Capitol riot: Judge rejects Trump bid to withhold records

A US judge has ruled a congressional committee investigating the Capitol riot can access some of ex-President Donald Trump's White House records.
Mr Trump had argued the materials were covered by executive privilege, which protects the confidentiality of some White House communications.
The inquiry is trying to find out if Mr Trump had foreknowledge of the riot.
The ruling came on the day 10 Trump aides were issued with legal summonses to testify before lawmakers.
Hundreds of Mr Trump's supporters stormed the Capitol building and disrupted the official certification of President Joe Biden's election victory on 6 January this year.

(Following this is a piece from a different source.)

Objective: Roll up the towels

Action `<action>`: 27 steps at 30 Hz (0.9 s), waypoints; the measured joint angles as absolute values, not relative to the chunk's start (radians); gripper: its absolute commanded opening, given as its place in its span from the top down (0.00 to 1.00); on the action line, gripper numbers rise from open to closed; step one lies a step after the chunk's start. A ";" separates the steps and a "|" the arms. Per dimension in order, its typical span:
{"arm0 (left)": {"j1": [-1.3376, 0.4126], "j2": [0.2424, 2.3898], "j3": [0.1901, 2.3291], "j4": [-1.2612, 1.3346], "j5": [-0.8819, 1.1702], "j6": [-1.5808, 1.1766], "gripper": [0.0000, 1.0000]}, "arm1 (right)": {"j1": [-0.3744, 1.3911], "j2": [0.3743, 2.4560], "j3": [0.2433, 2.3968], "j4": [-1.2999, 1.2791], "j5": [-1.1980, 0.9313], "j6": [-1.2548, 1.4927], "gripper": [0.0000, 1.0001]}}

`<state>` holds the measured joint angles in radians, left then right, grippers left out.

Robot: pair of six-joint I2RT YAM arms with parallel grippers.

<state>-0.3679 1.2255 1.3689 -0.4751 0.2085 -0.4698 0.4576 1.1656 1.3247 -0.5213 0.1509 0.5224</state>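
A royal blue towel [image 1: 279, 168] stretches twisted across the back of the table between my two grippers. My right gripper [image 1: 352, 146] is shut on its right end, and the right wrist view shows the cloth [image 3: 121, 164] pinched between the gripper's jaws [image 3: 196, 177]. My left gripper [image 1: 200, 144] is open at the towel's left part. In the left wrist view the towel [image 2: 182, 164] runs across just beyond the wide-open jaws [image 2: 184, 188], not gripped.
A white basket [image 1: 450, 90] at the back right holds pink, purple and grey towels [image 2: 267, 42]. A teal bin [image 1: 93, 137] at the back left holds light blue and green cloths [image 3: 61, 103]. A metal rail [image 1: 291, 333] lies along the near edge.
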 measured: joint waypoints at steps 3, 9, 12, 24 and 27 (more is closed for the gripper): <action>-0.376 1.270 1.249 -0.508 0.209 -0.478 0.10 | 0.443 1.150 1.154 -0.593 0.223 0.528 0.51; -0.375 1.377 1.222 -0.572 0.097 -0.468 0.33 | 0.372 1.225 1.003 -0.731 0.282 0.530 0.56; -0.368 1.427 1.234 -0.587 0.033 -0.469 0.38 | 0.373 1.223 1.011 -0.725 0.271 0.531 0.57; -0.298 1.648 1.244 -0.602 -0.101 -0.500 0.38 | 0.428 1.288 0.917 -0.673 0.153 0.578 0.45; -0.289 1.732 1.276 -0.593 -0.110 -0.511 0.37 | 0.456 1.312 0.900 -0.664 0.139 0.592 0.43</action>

The House of Representatives Select Committee wants to see a trove of phone records, visitor logs and other White House documents that could shed some light on the events leading up to the attack on Congress.
The former president had requested an injunction to keep the documents under wraps.
But US District Judge Tanya Chutkan ruled on Tuesday that the National Archives, the federal agency that holds Mr Trump's White House records, should comply with the panel's request.
Judge Chutkan, an Obama appointee, ruled that Mr Trump's request for a preliminary injunction seemed to rest "on the notion that his executive power 'exists in perpetuity'".
"But Presidents are not kings, and Plaintiff is not President," she added in the 39-page decision. The legal battle is likely to wind up at the Supreme Court.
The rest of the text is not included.